Yanaka Ginza
Yanaka Ginza (谷中銀座) is a 170-metre covered shopping street — one of Tokyo's most photographed and most genuine. Unlike many preserved shotengai that survive as tourist attractions, Yanaka Ginza still functions as a neighbourhood shopping street: a tofu maker, a fish shop, a rice cracker specialist, a butcher, a liquor shop, and the kind of small restaurants where the plastic food display cases in the window show exactly three items. The tourist layer sits lightly on top of this without replacing it.
The street is entered from the east via a famous staircase called Yūyake Dandan (夕焼けだんだん, "Sunset Steps") — a good place to pause at the top and look back west at the end of the afternoon when the light is best. The name is earned. The street itself runs roughly 170 metres west, with a density of small shops that rewards wandering without a fixed agenda.
Yanaka Cemetery
Yanaka Reien (谷中霊園) is one of Tokyo's largest and oldest cemeteries, established in 1874, and one of the most pleasant places to walk in the city — which surprises visitors who arrive expecting a grim experience. The graves of prominent Meiji-era figures (including the last Tokugawa shogun) are here alongside ordinary wooden grave markers from the same period. Old ginkgo and sakura trees line the main avenue, and the cemetery is one of the better cherry-blossom spots in northeast Tokyo, with crowds far smaller than Ueno Park a few hundred metres away.

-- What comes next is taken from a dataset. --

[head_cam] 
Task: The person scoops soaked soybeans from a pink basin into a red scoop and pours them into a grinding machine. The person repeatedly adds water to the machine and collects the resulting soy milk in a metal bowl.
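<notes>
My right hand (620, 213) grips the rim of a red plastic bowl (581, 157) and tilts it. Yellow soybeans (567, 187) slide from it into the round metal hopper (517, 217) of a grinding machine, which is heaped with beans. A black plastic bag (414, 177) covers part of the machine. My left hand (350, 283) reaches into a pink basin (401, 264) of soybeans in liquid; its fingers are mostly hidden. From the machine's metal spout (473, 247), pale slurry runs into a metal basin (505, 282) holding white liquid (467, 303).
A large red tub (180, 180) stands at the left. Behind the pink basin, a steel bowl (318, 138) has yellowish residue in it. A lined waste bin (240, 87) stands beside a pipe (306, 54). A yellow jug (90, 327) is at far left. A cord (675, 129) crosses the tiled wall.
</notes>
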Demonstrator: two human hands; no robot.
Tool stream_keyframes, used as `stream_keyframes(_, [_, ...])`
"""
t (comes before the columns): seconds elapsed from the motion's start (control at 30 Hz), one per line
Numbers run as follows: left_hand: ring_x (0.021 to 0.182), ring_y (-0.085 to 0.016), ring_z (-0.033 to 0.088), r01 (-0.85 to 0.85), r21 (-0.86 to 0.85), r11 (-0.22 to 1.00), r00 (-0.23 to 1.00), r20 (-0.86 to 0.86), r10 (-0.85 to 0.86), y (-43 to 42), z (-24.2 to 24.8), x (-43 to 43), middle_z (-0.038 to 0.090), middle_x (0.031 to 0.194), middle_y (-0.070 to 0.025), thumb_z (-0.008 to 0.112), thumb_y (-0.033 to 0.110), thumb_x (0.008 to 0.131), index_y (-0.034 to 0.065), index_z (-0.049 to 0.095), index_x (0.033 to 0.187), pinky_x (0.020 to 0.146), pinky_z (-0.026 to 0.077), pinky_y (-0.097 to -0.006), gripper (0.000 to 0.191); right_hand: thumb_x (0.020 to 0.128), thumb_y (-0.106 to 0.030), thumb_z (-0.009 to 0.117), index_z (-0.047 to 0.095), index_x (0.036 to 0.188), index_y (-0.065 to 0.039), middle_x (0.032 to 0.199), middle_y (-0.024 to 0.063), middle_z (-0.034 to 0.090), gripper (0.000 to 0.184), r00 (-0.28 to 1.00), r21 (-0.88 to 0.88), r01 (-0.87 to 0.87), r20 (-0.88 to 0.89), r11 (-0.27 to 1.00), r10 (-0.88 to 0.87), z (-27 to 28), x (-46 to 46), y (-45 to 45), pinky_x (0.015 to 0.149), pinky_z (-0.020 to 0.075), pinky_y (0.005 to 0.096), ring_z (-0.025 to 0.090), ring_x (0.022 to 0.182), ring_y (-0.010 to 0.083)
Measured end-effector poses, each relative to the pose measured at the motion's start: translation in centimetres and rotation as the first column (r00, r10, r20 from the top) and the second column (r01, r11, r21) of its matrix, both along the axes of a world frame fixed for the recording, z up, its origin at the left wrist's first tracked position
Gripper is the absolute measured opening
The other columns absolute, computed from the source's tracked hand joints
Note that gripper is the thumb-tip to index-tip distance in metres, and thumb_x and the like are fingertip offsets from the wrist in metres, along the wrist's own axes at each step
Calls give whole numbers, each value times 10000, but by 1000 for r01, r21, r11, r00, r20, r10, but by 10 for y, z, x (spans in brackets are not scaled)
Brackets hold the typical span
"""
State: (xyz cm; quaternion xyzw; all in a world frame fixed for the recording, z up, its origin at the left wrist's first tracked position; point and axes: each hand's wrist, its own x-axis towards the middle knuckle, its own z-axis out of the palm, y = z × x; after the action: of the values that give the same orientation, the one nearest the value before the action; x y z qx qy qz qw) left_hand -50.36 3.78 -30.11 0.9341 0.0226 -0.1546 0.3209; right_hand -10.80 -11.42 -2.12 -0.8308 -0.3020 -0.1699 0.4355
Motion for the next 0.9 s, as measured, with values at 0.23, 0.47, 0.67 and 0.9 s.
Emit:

The cemetery connects naturally to the Yanaka Ginza area at its southern end and to Nippori Station at the north — making it a pleasant through-route rather than a detour.
Temples and Lanes
Yanaka contains over 70 Buddhist temples in an area roughly 1 kilometre square — more than any other district of comparable size in Tokyo. Most are small neighbourhood temples of the Tendai or Jōdo sect, with wooden gates and moss-covered grave markers that give the area its particular character. The concentration is dense enough that wandering without a fixed route typically produces temple encounters every few minutes.
Key temples worth locating include Tennōji (with a large copper Buddha statue in the grounds) and Kaiun-ji, though the value of the area is less in specific named sites and more in the accumulated texture of 70 temples embedded in a working residential neighbourhood. The lanes between them — many too narrow for cars — have the quality of a pre-modern Japanese city in a way that nowhere in Kyoto now quite matches.
The Yanesen Triangle
Yanaka is typically explored as part of the Yanesen area — an informal grouping of three adjacent neighbourhoods: Yanaka, Nezu, and Sendagi. The three districts flow together without visible boundaries, all sharing the same historical character, and the full Yanesen walking circuit — starting at Nippori Station, through the cemetery, into Yanaka Ginza, continuing to Nezu Shrine, then finishing at Sendagi Station — takes about three hours at a relaxed pace and constitutes one of the best half-day walks in Tokyo.
The area has attracted a small creative community alongside the established neighbourhood — small galleries, independent coffee shops, ceramics studios, and the occasional excellent bookshop occupy former residences and workshops. SCAI the Bathhouse, a converted 200-year-old public bath that now shows serious contemporary art, is the best-known example. The combination of historical fabric and low-key creative energy gives Yanesen an atmosphere closer to certain European cities than most of Tokyo.
Food & Coffee in Yanaka
Yanaka Ginza's food is the best reason to arrive hungry — the Yanaka Beer Hall (a craft beer bar that occupies a converted machiya house) is one of the more enjoyable places to stop mid-walk. Kayaba Coffee, in a 1938 wooden building on the east side of the cemetery, is the neighbourhood's most famous café — a genuinely old Tokyo coffee house serving simple food alongside well-made coffee. The queues on weekends are manageable and worth it. For street food, the cream korokke (croquette) shops along Yanaka Ginza are the local speciality — hot, cheap, and good.
Getting there: Nippori Station (JR Yamanote Line) is the most convenient starting point — exit west for the cemetery and Yanaka approach. Nezu Station (Tokyo Metro Chiyoda Line) is best for Nezu Shrine. Sendagi Station (Chiyoda Line) is the natural end point for the Yanesen circuit.
Best time: Weekday mornings are the best combination of atmosphere and manageable crowds. Weekend afternoons bring more visitors but the shotengai is still primarily a neighbourhood space. Spring (late March–April) for cherry blossoms in the cemetery; April for Nezu Shrine azaleas.
Walking shoes: The lanes are uneven stone and old pavement — comfortable shoes make a significant difference. The area is hilly in parts, particularly around the cemetery approach from Nippori.
No specific itinerary needed: Yanaka rewards wandering. Getting slightly lost in the temple lanes is the correct approach. The main landmarks are easy enough to relocate with a phone map.